No Natal passado, planeámos passar uns dias só os dois em Évora. Reservei um hotel bonito, organizei tudo ao pormenor. Na véspera da viagem, a irmã dele ligou a chorar porque tinha tido um ataque de pânico. O Rui cancelou tudo sem sequer me perguntar.

— Desculpa, Inês… Eu não posso deixá-la assim.

Fui para o quarto e fechei a porta à chave. Senti uma raiva surda misturada com tristeza. Porque é que nunca sou suficiente? Porque é que tudo o resto vem sempre antes de nós?

No trabalho comecei a render menos. Os colegas perguntavam se estava tudo bem; eu sorria e dizia que sim. Mas por dentro sentia-me cada vez mais sozinha.

Uma noite, depois de mais um episódio igual aos outros — desta vez foi o pai dele que caiu na rua e precisou de ir ao hospital — decidi confrontá-lo.

— Rui, eu não aguento mais isto! Eu amo-te, mas não posso continuar a viver assim! Eu também preciso de ti! — gritei-lhe pela primeira vez.

Ele ficou calado durante muito tempo. Depois sentou-se ao meu lado e chorou como nunca o tinha visto chorar.

— Eu sei… Eu sei que te estou a perder… Mas não consigo deixá-los sozinhos…

Nesse momento percebi que ele estava tão preso quanto eu. Que talvez nunca tivesse aprendido a pôr limites porque sempre lhe disseram que era ele quem tinha de salvar toda a gente.

Pensei em sair de casa naquela noite. Arrumar as minhas coisas e voltar para o Porto, para junto da minha mãe e dos meus irmãos. Mas fiquei ali sentada ao lado dele, os dois em silêncio.

Os dias seguintes foram estranhos: falávamos pouco, evitávamos tocar no assunto.

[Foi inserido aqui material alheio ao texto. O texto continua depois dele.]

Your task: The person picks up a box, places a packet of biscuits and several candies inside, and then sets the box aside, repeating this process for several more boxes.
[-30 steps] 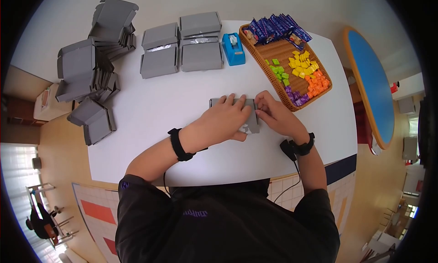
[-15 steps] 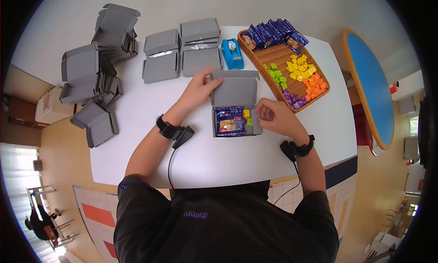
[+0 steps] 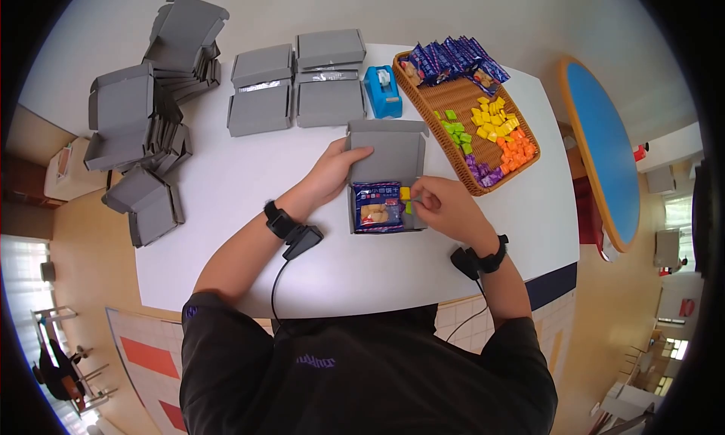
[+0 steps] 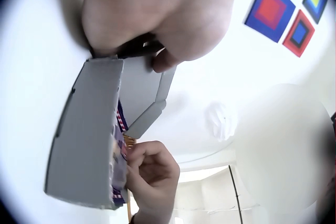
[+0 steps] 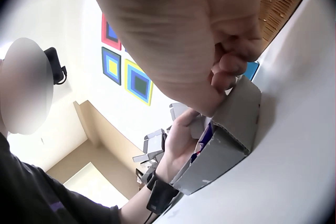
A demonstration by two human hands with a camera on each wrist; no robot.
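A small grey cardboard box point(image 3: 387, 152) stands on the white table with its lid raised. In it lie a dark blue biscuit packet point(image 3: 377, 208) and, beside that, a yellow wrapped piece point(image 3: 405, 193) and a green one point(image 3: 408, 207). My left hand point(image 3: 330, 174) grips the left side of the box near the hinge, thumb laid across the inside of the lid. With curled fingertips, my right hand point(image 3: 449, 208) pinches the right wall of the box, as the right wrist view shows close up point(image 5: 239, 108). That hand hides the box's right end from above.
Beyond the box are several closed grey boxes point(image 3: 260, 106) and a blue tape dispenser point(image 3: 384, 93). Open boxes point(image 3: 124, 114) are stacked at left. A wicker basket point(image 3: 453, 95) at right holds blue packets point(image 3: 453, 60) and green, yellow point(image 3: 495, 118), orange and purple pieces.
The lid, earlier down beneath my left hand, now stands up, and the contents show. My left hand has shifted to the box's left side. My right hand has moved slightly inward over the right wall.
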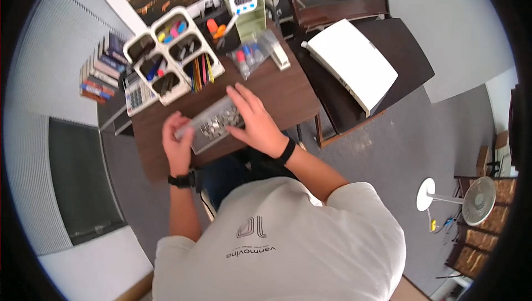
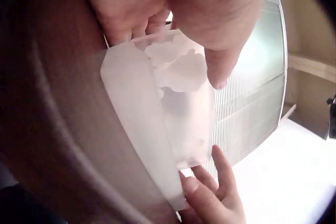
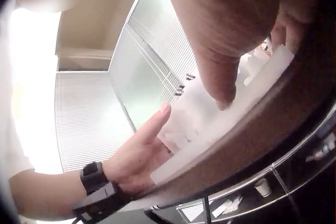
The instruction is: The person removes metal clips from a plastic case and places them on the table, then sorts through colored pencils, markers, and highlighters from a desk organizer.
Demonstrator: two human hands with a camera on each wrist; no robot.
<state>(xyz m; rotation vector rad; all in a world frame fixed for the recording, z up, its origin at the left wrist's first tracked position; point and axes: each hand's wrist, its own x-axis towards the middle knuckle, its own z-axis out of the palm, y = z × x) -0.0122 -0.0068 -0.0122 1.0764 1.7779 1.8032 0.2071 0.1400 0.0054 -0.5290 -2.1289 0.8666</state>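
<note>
A long translucent plastic box (image 1: pixel 206 144) lies near the front edge of the dark desk, with many small silvery metal pieces (image 1: pixel 221 122) showing inside. At its left end my left hand (image 1: pixel 177 139) grips it, thumb on one side and fingers on the other; this hand is slightly blurred in the head view. My right hand (image 1: pixel 256 122) holds the opposite end, its fingers stretched along the far side and its thumb at the near side. In the left wrist view the box's pale side (image 2: pixel 139 113) spans between both hands, and the pieces appear only as pale shapes.
Behind the box stands a white desk organizer (image 1: pixel 164 57) with pens and markers. A calculator (image 1: pixel 138 93), a bag of small bottles (image 1: pixel 252 54), a white stapler (image 1: pixel 280 57) and a timer (image 1: pixel 244 1) surround it. To the right, a chair carries a white board-like object (image 1: pixel 354 62).
</note>
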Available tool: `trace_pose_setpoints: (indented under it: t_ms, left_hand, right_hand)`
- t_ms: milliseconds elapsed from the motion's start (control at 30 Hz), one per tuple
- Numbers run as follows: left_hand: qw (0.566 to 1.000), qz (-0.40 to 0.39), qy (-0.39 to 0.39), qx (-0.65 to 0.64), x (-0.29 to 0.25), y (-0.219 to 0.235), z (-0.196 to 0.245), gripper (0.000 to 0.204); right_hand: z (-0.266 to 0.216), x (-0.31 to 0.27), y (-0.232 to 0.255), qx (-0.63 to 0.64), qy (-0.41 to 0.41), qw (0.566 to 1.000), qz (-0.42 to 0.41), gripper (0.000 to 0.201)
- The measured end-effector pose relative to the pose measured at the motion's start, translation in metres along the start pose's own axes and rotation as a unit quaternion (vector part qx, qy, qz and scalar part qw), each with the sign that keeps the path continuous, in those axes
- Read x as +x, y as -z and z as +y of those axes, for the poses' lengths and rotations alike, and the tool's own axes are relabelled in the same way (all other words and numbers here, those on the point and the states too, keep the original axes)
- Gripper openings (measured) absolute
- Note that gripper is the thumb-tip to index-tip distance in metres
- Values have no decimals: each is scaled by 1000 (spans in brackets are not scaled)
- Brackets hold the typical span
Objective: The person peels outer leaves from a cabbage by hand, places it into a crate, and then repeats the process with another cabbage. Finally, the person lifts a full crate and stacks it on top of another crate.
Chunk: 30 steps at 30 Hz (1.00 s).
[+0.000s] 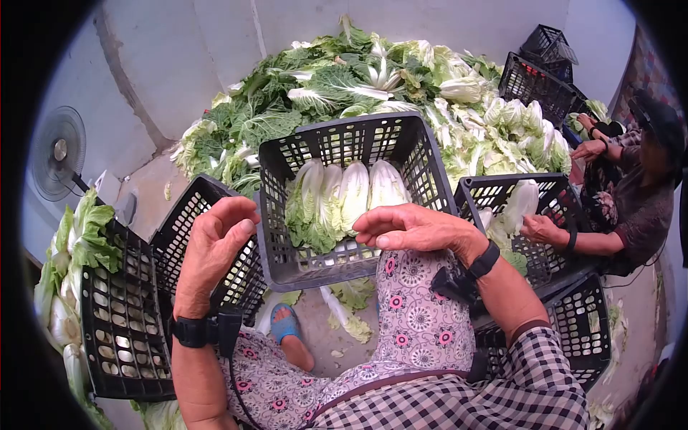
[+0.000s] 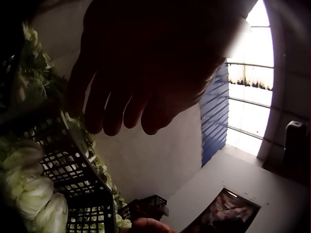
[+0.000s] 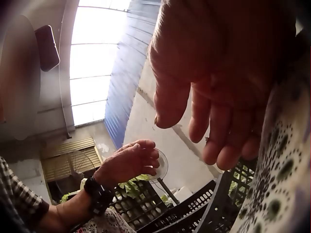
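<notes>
A black plastic crate stands tilted in front of the knees, with several napa cabbages lined up in it. My left hand hovers by the crate's left side, fingers relaxed and holding nothing. Over the crate's near right part, my right hand is raised above the knee, its fingers loosely extended and bare. In the left wrist view the left hand is dark against the wall, fingers hanging down. The right wrist view has the right hand close up with nothing between thumb and fingers.
A large heap of cabbages and leaves lies against the wall. More crates stand at left and right. Another person at right holds a cabbage over a crate. A fan stands at far left; loose leaves litter the floor.
</notes>
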<state>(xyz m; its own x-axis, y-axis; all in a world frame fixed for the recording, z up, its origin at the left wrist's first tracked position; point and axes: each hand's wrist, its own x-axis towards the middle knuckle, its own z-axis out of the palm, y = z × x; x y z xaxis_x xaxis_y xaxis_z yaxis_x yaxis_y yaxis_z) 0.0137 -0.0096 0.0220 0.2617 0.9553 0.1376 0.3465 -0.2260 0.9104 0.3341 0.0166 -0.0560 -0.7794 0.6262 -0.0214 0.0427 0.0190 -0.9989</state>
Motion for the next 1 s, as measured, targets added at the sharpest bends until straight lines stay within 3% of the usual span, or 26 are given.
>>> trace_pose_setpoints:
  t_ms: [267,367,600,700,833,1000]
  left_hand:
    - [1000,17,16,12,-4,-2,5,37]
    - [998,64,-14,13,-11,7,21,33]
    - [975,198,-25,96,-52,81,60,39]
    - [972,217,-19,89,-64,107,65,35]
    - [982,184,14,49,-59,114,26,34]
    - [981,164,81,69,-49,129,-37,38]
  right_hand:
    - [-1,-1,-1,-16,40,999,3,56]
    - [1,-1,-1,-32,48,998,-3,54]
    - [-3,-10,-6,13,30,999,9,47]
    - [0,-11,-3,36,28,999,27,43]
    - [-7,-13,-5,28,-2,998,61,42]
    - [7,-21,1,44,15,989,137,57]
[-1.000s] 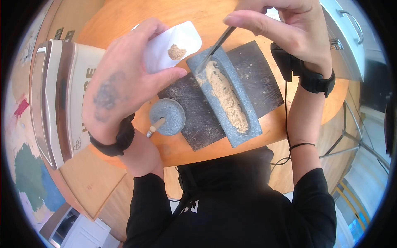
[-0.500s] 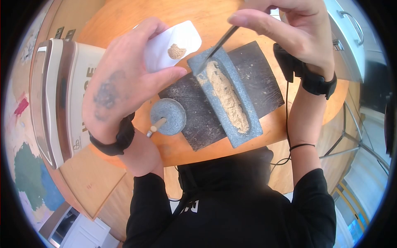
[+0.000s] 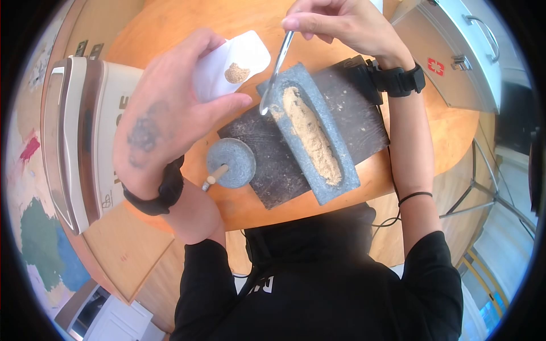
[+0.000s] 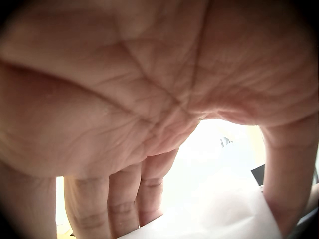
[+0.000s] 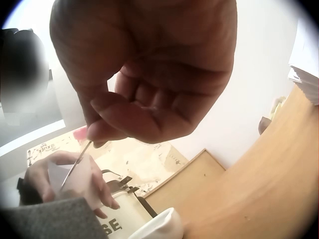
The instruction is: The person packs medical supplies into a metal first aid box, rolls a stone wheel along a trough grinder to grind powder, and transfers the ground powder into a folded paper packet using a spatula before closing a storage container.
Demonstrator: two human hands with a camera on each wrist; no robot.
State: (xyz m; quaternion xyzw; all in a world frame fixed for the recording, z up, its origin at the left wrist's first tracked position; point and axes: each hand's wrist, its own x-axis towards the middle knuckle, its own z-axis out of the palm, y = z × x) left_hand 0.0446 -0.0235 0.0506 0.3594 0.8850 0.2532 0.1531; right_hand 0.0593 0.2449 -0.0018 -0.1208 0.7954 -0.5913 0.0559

Até que um dia recebi uma mensagem da mãe dele:

— Inês, desculpa se te estamos a incomodar tanto… O Rui faz tudo por nós porque tem um coração enorme…

Senti-me ainda pior. Agora era eu a má da fita? A egoísta?

Procurei ajuda numa psicóloga. Comecei a perceber que não era errado querer ser prioridade na vida de alguém. Que amor também é escolha diária e compromisso mútuo.

Numa das sessões perguntei à psicóloga:

— E se ele nunca conseguir mudar?

Ela sorriu tristemente:

— Então tens de decidir se consegues viver sempre em segundo plano…

Hoje escrevo estas palavras sem saber qual será o meu futuro com o Rui. Amo-o profundamente mas sei que mereço mais do que migalhas de atenção entre crises familiares intermináveis.

Será egoísmo querer ser escolhida? Ou será coragem perceber quando é hora de partir? E vocês… já se sentiram assim alguma vez?